Follow The Money: Opponents Of Religious Liberty Spending Large Sums

Some opponents of broad religious freedom protections have spent over $500,000 on advocacy and public relations campaigns related to the Masterpiece Cakeshop Supreme Court decision, a CNA analysis of recent foundation grantmaking has found.

The spending is among at least $2.4 million in new anti-religious freedom grants since October 2017, according to CNA’s analysis. Since 2014 at least $9.9 million in grants from multiple sources have been earmarked to oppose religious freedom protections. The grants generally come from backers of LGBT political causes, legal abortion and mandatory contraception coverage.

After a six-year legal battle, the U.S. Supreme Court backed Phillips, the bakery owner, who in July 2012 had declined a request to create a cake celebrating a same-sex wedding due to his religious beliefs. The court ruled 7-2 in his favor in the June 4, 2018, decision Masterpiece Cakeshop, Ltd. v. Colorado Civil Rights Commission.

While the state civil rights board had ordered him to serve same-sex weddings and undergo anti-discrimination training, the Supreme Court overruled the order, saying some commissioners “showed elements of a clear and impermissible hostility toward the sincere religious beliefs motivating his objection.” The decision did not address broad constitutional questions.

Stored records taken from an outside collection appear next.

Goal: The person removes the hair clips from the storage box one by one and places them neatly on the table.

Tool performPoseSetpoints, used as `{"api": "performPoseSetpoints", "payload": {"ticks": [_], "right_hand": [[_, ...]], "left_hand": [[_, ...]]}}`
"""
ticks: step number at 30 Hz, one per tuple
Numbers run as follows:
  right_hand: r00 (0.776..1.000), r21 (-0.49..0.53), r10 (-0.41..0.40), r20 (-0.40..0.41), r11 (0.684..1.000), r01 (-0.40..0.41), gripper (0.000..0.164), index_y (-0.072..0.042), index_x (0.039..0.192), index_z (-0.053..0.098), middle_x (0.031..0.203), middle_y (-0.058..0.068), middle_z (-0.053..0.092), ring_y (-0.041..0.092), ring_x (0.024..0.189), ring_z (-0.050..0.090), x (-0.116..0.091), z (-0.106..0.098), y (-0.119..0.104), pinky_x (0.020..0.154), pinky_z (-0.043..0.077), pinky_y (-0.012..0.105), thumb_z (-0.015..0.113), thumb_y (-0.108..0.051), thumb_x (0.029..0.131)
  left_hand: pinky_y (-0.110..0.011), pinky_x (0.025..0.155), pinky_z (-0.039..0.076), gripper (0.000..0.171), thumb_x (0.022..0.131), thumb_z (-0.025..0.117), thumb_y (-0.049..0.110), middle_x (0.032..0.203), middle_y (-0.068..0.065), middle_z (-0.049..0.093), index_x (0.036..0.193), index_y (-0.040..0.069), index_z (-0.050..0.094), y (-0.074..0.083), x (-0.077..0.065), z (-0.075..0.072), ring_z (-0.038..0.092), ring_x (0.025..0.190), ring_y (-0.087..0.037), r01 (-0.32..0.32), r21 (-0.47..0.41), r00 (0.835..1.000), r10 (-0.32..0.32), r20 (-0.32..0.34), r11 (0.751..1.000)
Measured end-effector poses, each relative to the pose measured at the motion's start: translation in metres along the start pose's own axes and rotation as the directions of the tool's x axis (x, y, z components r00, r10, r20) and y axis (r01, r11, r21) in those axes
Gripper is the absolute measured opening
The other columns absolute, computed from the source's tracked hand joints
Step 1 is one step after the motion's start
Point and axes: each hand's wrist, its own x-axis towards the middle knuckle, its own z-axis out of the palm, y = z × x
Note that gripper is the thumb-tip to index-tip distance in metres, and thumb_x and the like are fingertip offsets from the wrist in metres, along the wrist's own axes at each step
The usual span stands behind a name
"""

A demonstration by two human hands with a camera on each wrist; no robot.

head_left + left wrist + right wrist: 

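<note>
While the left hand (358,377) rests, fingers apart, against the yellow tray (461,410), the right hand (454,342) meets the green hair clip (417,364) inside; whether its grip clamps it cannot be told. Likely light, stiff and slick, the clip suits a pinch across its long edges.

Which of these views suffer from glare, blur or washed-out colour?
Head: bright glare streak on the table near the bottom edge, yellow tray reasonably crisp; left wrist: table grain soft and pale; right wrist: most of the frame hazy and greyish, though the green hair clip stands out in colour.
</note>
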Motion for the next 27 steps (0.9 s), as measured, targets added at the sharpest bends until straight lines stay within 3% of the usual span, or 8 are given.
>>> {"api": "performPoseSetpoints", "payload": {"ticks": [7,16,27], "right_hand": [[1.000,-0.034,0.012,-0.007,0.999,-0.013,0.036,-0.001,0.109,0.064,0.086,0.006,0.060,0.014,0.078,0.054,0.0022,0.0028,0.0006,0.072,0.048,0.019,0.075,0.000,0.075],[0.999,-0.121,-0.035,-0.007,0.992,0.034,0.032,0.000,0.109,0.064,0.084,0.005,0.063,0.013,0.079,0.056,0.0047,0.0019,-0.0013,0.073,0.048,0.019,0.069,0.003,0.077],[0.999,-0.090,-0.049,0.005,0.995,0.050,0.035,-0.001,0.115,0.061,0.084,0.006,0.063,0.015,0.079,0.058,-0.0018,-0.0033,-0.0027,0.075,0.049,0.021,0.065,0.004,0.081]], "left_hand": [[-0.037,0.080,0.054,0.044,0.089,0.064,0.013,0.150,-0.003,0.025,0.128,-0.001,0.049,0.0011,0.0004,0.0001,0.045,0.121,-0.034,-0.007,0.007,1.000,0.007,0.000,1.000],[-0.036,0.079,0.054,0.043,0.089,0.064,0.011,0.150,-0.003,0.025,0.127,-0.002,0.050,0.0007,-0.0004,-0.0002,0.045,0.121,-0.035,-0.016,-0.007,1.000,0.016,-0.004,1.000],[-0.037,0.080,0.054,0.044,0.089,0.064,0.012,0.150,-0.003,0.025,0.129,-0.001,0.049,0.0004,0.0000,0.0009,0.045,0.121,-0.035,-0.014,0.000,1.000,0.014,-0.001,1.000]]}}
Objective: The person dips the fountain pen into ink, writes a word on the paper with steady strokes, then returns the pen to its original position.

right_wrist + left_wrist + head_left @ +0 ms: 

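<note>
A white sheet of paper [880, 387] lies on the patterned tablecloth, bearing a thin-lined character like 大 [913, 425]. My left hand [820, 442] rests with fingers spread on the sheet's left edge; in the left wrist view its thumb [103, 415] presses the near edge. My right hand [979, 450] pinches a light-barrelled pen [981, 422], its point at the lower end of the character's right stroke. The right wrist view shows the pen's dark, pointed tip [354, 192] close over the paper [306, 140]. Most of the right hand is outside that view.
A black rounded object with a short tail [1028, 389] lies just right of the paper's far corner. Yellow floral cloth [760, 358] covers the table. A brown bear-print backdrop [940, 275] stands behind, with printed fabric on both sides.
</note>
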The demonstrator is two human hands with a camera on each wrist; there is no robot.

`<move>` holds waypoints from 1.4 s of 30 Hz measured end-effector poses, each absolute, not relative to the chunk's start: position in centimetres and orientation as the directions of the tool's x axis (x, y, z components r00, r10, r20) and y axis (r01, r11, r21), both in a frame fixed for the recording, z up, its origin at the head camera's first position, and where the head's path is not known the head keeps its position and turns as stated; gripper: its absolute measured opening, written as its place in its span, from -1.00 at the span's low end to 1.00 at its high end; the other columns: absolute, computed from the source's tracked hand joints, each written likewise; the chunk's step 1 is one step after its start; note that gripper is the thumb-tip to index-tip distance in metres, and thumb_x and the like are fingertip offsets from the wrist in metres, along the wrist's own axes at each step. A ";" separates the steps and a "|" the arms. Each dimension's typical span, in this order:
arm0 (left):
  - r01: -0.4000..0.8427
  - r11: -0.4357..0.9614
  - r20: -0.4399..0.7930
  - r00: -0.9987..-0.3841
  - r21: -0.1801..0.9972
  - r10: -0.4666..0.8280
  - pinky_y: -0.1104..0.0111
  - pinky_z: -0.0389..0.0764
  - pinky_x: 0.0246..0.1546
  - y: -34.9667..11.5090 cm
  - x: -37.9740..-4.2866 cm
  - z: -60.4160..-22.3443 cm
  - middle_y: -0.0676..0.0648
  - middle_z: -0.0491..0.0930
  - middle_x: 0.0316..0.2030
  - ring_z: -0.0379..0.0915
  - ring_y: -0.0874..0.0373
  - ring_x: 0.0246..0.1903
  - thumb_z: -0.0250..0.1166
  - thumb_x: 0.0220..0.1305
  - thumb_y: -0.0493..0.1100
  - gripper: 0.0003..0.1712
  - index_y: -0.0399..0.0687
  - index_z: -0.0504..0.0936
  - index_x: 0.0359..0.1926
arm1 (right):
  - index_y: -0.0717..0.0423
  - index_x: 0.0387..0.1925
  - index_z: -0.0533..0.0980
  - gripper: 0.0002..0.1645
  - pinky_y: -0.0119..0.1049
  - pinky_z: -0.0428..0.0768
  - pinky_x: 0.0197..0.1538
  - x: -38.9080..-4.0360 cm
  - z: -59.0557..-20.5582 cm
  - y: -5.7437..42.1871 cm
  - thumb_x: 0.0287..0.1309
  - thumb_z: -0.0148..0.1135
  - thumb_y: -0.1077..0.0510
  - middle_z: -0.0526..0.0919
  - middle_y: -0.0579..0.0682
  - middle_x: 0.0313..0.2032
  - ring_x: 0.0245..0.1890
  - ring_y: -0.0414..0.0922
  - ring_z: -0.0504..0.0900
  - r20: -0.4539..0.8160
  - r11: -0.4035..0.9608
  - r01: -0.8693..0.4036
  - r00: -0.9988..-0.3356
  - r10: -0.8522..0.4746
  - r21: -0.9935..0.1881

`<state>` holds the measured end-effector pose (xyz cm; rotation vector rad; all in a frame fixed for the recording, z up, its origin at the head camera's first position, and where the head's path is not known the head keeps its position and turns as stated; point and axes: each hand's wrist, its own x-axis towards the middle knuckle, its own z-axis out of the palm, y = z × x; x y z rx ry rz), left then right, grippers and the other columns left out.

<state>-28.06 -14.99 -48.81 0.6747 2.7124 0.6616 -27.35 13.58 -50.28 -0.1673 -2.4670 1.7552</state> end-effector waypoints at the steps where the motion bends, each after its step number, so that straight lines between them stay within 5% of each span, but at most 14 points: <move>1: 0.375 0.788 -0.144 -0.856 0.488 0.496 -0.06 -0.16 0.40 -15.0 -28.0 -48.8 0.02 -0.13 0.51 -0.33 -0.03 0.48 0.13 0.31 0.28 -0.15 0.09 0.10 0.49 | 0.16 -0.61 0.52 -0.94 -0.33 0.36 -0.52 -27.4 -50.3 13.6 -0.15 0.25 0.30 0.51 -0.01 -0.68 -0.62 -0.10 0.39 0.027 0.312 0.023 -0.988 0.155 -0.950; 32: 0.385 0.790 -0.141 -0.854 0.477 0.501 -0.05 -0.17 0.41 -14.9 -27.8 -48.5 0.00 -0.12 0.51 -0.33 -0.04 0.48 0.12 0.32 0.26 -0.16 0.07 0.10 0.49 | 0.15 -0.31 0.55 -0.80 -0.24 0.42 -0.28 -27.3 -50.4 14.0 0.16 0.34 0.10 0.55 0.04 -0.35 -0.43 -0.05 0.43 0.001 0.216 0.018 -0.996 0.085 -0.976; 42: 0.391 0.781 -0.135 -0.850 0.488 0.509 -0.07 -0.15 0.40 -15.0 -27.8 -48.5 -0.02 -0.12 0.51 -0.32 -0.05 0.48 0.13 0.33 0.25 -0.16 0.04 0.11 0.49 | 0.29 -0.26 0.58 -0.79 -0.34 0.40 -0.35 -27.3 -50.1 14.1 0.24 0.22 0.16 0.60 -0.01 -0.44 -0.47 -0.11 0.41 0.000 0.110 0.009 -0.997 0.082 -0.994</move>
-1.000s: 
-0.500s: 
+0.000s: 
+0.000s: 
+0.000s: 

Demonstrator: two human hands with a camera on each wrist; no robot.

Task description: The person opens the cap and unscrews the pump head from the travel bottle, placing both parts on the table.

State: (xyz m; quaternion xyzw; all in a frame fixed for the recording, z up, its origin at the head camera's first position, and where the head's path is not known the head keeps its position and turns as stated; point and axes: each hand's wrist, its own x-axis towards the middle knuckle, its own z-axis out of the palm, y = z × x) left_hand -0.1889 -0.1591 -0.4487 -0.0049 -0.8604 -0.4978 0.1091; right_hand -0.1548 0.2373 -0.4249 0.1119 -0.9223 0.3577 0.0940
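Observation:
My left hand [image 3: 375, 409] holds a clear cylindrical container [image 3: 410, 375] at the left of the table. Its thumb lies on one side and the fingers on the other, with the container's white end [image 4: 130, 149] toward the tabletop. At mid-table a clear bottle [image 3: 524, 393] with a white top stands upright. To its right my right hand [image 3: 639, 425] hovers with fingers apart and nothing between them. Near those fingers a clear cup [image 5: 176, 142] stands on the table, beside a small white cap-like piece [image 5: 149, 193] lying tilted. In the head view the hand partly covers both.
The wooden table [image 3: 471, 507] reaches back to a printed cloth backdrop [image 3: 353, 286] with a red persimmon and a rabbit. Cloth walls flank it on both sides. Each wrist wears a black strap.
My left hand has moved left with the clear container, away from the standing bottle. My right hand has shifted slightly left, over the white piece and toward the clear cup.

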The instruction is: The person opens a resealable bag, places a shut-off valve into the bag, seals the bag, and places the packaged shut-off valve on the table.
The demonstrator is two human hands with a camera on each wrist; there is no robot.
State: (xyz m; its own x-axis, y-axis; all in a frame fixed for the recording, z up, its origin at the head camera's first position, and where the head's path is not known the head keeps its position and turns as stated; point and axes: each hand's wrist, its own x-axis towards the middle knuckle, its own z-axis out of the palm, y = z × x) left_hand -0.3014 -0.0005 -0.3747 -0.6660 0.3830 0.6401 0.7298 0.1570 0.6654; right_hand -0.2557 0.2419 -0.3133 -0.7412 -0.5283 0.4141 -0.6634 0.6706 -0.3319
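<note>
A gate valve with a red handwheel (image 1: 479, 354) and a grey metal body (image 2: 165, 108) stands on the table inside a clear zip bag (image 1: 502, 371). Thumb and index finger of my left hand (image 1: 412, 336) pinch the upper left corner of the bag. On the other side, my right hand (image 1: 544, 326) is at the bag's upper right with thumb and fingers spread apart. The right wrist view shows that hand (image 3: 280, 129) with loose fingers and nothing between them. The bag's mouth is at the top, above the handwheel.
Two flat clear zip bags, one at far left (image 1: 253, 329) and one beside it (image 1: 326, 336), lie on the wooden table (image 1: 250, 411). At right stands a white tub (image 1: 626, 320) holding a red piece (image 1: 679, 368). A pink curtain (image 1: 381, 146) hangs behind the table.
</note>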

That court case was the focus of the Evelyn and Walter Haas Jr. Fund, a San Francisco-based private family foundation with half a billion dollars in assets. Its website lists multiple grants from 2017 and 2018 dedicated to messaging related to the Masterpiece Cakeshop Case.

The Haas, Jr. Fund gave $200,000 to the National Center for Lesbian Rights for a campaign to “educate the LGBT community” about the importance of the case, and $100,000 to the Equality Federation Institute for the same purpose. It gave $100,000 to the Movement Advancement Project, a key LGBT strategy and communications think tank funded by Colorado entrepreneur Tim Gill, “to develop and test ads and other tools to educate and engage the LGBT community” about the case.

Another $100,000 went to the ACLU Foundation for its LGBT & HIV Project “to coordinate a public education campaign around the Masterpiece Cakeshop Supreme Court case,” while $34,500 went to the Horizons Foundation to “help LGBT Leaders and organizations prepare for a unified response to the Masterpiece Supreme Court decision.” Read more»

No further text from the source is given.